__Exercise__.
Keyword search on "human": report each line of the records that contains it.

Data excerpts: Begin

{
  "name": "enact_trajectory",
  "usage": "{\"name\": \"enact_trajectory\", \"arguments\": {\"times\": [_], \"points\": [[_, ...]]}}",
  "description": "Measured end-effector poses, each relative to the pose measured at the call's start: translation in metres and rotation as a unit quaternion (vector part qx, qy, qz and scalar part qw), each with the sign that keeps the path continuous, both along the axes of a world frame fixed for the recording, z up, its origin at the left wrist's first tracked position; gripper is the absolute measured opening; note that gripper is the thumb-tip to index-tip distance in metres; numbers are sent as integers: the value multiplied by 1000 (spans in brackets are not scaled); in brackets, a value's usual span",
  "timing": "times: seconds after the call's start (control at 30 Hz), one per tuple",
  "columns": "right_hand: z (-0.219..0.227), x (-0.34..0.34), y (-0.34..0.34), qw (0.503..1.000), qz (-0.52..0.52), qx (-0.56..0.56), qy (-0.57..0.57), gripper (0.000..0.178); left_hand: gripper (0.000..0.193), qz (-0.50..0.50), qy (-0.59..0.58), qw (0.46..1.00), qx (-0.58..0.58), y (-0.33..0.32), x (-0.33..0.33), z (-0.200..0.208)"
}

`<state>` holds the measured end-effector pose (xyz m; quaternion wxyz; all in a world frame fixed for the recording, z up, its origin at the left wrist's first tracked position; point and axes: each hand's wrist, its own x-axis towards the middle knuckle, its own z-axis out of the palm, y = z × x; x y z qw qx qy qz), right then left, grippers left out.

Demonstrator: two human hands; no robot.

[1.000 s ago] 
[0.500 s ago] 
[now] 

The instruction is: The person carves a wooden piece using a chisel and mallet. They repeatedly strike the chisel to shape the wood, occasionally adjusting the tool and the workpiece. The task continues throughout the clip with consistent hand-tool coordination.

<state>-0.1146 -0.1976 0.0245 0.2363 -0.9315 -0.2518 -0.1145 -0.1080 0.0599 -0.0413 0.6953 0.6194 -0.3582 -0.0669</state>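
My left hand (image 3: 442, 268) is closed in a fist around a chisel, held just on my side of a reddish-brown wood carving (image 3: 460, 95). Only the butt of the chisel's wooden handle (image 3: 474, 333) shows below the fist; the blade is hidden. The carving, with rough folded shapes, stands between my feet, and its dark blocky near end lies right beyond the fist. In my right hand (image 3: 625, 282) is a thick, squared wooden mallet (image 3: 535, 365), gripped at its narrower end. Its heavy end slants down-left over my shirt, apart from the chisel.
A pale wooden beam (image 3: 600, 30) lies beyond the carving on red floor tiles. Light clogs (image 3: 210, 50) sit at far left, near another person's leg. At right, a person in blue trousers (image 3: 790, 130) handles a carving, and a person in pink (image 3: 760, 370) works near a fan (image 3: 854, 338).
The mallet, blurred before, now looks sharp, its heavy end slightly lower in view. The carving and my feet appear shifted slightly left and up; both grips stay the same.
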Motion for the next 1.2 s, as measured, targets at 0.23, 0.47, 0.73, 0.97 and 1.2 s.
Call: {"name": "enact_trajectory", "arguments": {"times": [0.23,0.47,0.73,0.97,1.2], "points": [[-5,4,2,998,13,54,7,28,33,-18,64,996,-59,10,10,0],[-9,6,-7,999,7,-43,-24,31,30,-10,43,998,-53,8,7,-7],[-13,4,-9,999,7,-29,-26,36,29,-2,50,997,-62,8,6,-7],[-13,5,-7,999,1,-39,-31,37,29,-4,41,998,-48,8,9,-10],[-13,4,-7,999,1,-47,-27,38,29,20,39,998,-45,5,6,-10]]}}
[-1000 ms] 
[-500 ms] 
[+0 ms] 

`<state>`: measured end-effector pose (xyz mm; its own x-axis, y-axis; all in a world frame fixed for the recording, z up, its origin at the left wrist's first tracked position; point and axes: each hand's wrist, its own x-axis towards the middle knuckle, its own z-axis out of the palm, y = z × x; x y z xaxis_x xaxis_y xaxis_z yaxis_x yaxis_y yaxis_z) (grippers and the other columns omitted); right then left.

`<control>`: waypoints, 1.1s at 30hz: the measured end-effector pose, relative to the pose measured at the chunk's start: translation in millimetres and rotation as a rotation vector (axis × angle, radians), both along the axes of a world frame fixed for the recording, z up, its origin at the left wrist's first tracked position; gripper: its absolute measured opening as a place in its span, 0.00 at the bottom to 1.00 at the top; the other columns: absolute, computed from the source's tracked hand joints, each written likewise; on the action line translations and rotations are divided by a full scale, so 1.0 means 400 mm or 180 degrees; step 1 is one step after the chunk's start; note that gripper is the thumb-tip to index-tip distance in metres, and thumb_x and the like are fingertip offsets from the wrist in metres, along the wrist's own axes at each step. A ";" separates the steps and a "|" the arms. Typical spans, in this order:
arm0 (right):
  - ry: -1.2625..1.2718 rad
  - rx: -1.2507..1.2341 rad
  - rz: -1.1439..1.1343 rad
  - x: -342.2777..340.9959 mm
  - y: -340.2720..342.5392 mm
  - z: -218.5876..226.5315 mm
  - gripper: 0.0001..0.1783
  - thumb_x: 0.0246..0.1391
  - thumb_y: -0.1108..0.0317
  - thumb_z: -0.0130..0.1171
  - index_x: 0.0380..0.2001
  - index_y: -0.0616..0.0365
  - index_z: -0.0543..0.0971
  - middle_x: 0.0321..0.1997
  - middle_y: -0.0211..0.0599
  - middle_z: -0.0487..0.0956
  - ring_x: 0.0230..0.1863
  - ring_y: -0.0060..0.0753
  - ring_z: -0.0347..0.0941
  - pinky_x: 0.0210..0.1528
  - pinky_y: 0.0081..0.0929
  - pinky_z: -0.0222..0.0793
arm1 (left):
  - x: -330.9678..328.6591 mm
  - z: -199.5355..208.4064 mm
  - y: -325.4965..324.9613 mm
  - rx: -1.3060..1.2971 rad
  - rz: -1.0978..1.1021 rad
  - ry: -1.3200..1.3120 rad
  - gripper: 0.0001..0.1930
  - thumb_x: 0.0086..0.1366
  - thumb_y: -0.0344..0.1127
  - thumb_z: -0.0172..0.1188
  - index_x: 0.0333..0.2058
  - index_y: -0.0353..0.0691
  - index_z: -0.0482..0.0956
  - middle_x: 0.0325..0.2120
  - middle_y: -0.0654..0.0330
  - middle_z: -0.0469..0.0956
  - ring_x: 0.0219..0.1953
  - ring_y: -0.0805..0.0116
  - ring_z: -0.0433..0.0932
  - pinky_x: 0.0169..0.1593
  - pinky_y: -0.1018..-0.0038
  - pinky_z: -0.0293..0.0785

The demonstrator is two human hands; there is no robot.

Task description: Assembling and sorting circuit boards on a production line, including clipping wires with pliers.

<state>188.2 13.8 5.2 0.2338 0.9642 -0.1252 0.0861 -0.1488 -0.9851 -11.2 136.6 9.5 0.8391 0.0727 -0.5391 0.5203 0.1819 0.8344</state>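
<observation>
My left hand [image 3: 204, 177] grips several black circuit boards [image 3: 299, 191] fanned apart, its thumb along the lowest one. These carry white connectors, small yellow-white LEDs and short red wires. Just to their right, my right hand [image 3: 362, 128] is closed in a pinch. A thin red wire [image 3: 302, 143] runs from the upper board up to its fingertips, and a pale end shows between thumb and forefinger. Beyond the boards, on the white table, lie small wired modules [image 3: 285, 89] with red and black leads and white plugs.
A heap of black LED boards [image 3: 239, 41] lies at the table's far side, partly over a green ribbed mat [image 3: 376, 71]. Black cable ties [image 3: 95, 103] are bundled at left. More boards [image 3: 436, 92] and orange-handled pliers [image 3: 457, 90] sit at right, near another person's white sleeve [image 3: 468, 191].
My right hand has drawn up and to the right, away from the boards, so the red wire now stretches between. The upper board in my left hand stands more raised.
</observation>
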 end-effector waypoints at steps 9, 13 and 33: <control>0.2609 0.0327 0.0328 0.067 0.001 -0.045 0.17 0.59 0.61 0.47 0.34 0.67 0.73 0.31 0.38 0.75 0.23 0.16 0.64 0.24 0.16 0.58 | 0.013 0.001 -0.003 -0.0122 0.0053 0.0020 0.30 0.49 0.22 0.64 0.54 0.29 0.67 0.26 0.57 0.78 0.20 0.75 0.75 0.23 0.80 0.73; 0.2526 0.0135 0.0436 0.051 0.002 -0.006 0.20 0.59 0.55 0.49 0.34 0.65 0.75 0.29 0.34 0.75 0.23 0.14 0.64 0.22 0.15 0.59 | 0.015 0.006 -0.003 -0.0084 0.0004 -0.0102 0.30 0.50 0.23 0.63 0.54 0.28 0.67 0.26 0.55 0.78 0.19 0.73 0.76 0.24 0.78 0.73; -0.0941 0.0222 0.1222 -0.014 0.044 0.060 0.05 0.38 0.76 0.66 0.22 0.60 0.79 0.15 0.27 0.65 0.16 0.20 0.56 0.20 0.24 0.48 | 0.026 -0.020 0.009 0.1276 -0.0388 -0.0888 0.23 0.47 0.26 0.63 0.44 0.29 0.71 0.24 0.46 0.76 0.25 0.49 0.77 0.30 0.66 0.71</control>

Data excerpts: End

__Solution to this exercise__.
Demonstrator: two human hands; no robot.
The demonstrator is two human hands; there is no robot.

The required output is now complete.